------ Supplied data ------
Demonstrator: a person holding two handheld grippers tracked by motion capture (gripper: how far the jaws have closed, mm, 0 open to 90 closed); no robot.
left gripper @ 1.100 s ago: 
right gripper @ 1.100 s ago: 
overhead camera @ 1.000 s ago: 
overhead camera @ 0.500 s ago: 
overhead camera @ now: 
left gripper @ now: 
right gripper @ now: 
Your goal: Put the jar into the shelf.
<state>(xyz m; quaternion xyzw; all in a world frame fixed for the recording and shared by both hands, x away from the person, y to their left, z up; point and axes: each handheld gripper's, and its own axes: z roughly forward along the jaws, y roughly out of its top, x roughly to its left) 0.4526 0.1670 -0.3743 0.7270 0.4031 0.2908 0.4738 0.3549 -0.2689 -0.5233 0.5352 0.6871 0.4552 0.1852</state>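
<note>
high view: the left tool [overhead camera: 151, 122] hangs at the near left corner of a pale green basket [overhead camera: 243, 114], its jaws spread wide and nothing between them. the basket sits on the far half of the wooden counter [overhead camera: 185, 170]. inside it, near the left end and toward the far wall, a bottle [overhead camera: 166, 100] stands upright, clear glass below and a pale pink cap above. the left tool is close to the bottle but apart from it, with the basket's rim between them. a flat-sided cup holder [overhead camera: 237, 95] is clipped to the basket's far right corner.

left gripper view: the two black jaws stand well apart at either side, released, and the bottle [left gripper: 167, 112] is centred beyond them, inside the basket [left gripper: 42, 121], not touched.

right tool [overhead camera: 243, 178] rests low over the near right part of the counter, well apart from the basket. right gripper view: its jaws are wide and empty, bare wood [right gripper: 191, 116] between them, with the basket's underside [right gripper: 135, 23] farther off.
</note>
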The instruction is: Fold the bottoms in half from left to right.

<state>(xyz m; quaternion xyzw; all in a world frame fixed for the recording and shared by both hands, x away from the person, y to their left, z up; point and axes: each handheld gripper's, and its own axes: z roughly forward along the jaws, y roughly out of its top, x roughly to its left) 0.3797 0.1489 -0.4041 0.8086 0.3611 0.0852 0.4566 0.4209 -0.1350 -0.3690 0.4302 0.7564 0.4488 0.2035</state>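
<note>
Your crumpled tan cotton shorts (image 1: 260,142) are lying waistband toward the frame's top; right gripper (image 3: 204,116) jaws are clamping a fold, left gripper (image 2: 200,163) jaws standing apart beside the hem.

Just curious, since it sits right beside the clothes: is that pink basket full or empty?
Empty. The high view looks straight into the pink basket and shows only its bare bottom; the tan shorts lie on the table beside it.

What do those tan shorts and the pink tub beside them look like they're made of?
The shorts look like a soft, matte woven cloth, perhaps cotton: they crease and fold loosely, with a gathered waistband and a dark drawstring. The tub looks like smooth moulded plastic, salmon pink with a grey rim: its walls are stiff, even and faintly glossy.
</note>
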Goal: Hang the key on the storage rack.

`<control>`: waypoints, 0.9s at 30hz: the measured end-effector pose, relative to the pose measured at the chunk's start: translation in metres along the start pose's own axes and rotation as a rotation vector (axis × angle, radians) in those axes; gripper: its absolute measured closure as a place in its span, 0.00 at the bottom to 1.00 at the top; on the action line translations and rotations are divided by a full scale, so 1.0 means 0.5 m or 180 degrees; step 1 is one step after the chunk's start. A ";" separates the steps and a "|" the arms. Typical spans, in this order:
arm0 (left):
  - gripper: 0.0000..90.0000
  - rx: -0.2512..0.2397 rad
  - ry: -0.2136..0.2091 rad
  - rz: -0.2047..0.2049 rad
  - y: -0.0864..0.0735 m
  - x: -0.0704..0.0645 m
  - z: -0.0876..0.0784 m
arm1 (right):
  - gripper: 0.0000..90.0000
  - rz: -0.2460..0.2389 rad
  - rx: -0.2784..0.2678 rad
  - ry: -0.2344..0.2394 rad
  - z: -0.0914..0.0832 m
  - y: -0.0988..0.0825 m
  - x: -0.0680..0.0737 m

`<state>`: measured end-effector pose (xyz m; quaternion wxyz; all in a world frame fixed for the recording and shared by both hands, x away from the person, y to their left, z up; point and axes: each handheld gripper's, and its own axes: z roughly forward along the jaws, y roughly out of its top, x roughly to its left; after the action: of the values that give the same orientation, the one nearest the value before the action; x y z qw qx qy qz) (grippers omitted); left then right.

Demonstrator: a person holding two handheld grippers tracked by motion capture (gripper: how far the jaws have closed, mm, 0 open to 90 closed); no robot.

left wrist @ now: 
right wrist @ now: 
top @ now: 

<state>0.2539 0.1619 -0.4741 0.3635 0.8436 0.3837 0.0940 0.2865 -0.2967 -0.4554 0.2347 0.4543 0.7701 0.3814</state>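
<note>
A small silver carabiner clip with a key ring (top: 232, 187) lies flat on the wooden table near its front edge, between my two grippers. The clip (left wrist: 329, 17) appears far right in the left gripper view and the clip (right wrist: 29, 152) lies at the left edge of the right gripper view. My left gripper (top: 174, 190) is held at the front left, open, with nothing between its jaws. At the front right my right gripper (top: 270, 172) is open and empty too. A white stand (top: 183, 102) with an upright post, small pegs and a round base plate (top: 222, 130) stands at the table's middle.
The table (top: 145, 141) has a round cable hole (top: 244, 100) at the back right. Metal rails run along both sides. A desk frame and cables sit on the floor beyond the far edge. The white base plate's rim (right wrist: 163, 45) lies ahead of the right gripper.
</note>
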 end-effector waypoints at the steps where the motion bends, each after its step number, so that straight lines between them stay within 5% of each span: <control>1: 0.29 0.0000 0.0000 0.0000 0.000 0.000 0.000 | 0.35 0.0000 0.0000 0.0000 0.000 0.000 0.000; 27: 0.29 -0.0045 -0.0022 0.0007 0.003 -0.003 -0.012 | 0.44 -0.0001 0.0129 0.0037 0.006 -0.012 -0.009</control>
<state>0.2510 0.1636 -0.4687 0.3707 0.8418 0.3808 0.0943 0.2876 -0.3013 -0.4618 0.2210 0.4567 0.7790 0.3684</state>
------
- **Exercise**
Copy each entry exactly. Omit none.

- **Response for this exercise**
Demonstrator: a person holding two handheld grippers tracked by motion capture (gripper: how far the jaws have closed, mm, 0 open to 90 closed); no robot.
left gripper @ 1.100 s ago: 
right gripper @ 1.100 s ago: 
overhead camera @ 1.000 s ago: 
overhead camera @ 0.500 s ago: 
overhead camera @ now: 
left gripper @ now: 
right gripper @ now: 
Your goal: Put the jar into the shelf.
<state>(xyz m; quaternion xyzw; all in a world frame fixed for the recording and shared by both hands, x away from the person, y to their left, z up; point and axes: each handheld gripper's, and its own axes: z roughly forward along the jaws, y roughly out of its top, x roughly to its left) 0.4526 0.1670 -0.3743 0.7270 0.4031 0.2908 0.4738 0.3549 -0.2689 -0.5233 0.5352 0.6871 0.4552 0.1852</state>
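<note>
high view: the left tool [overhead camera: 151, 122] hangs at the near left corner of a pale green basket [overhead camera: 243, 114], its jaws spread wide and nothing between them. the basket sits on the far half of the wooden counter [overhead camera: 185, 170]. inside it, near the left end and toward the far wall, a bottle [overhead camera: 166, 100] stands upright, clear glass below and a pale pink cap above. the left tool is close to the bottle but apart from it, with the basket's rim between them. a flat-sided cup holder [overhead camera: 237, 95] is clipped to the basket's far right corner.

left gripper view: the two black jaws stand well apart at either side, released, and the bottle [left gripper: 167, 112] is centred beyond them, inside the basket [left gripper: 42, 121], not touched.

right tool [overhead camera: 243, 178] rests low over the near right part of the counter, well apart from the basket. right gripper view: its jaws are wide and empty, bare wood [right gripper: 191, 116] between them, with the basket's underside [right gripper: 135, 23] farther off.
</note>
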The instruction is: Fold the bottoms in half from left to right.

<state>(xyz m; quaternion xyzw; all in a world frame fixed for the recording and shared by both hands, x away from the person, y to their left, z up; point and axes: each handheld gripper's, and its own axes: z roughly forward along the jaws, y roughly out of its top, x roughly to its left) 0.3797 0.1489 -0.4041 0.8086 0.3611 0.0852 0.4566 0.4209 -0.1350 -0.3690 0.4302 0.7564 0.4488 0.2035</state>
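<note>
Your crumpled tan cotton shorts (image 1: 260,142) are lying waistband toward the frame's top; right gripper (image 3: 204,116) jaws are clamping a fold, left gripper (image 2: 200,163) jaws standing apart beside the hem.

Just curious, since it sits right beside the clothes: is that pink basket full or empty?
Empty. The high view looks straight into the pink basket and shows only its bare bottom; the tan shorts lie on the table beside it.

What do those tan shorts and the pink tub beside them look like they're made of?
The shorts look like a soft, matte woven cloth, perhaps cotton: they crease and fold loosely, with a gathered waistband and a dark drawstring. The tub looks like smooth moulded plastic, salmon pink with a grey rim: its walls are stiff, even and faintly glossy.
</note>
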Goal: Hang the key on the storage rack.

`<control>`: waypoints, 0.9s at 30hz: the measured end-effector pose, relative to the pose measured at the chunk's start: translation in metres along the start pose's own axes and rotation as a rotation vector (axis × angle, radians) in those axes; gripper: its absolute measured closure as a place in its span, 0.00 at the bottom to 1.00 at the top; on the action line translations and rotations are divided by a full scale, so 1.0 means 0.5 m or 180 degrees; step 1 is one step after the chunk's start. A ";" separates the steps and a "|" the arms. Typical spans, in this order:
arm0 (left):
  - gripper: 0.0000..90.0000
  - rx: -0.2512..0.2397 rad
  - ry: -0.2136..0.2091 rad
  - rz: -0.2047..0.2049 rad
  - y: -0.0864..0.0735 m
  - x: -0.0704..0.0645 m
  - z: -0.0876..0.0784 m
arm1 (right):
  - gripper: 0.0000..90.0000
  - rz: -0.2460..0.2389 rad
  - rx: -0.2784..0.2678 rad
  - ry: -0.2344..0.2394 rad
  - z: -0.0914..0.0832 m
  - y: -0.0988..0.0825 m
  - x: -0.0680..0.0737 m

`<state>`: measured end-effector pose (xyz m; quaternion wxyz; all in a world frame fixed for the recording and shared by both hands, x away from the person, y to their left, z up; point and axes: each handheld gripper's, and its own axes: z roughly forward along the jaws, y roughly out of its top, x roughly to its left; after the action: of the values that give the same orientation, the one nearest the value before the action; x y z qw qx qy qz) (grippers omitted); left then right.

Demonstrator: a person holding two handheld grippers tracked by motion capture (gripper: how far the jaws have closed, mm, 0 open to 90 closed); no robot.

left wrist @ now: 
right wrist @ now: 
top @ now: 

<state>0.2539 0.1619 -0.4741 0.3635 0.8436 0.3837 0.0940 0.2865 -0.2967 -0.4554 0.2347 0.4543 0.7701 0.3814</state>
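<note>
A small silver carabiner clip with a key ring (top: 232, 187) lies flat on the wooden table near its front edge, between my two grippers. The clip (left wrist: 329, 17) appears far right in the left gripper view and the clip (right wrist: 29, 152) lies at the left edge of the right gripper view. My left gripper (top: 174, 190) is held at the front left, open, with nothing between its jaws. At the front right my right gripper (top: 270, 172) is open and empty too. A white stand (top: 183, 102) with an upright post, small pegs and a round base plate (top: 222, 130) stands at the table's middle.
The table (top: 145, 141) has a round cable hole (top: 244, 100) at the back right. Metal rails run along both sides. A desk frame and cables sit on the floor beyond the far edge. The white base plate's rim (right wrist: 163, 45) lies ahead of the right gripper.
</note>
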 end-effector waypoints at the steps where the motion bends, each after its step number, so that straight lines between them stay within 5% of each span: <control>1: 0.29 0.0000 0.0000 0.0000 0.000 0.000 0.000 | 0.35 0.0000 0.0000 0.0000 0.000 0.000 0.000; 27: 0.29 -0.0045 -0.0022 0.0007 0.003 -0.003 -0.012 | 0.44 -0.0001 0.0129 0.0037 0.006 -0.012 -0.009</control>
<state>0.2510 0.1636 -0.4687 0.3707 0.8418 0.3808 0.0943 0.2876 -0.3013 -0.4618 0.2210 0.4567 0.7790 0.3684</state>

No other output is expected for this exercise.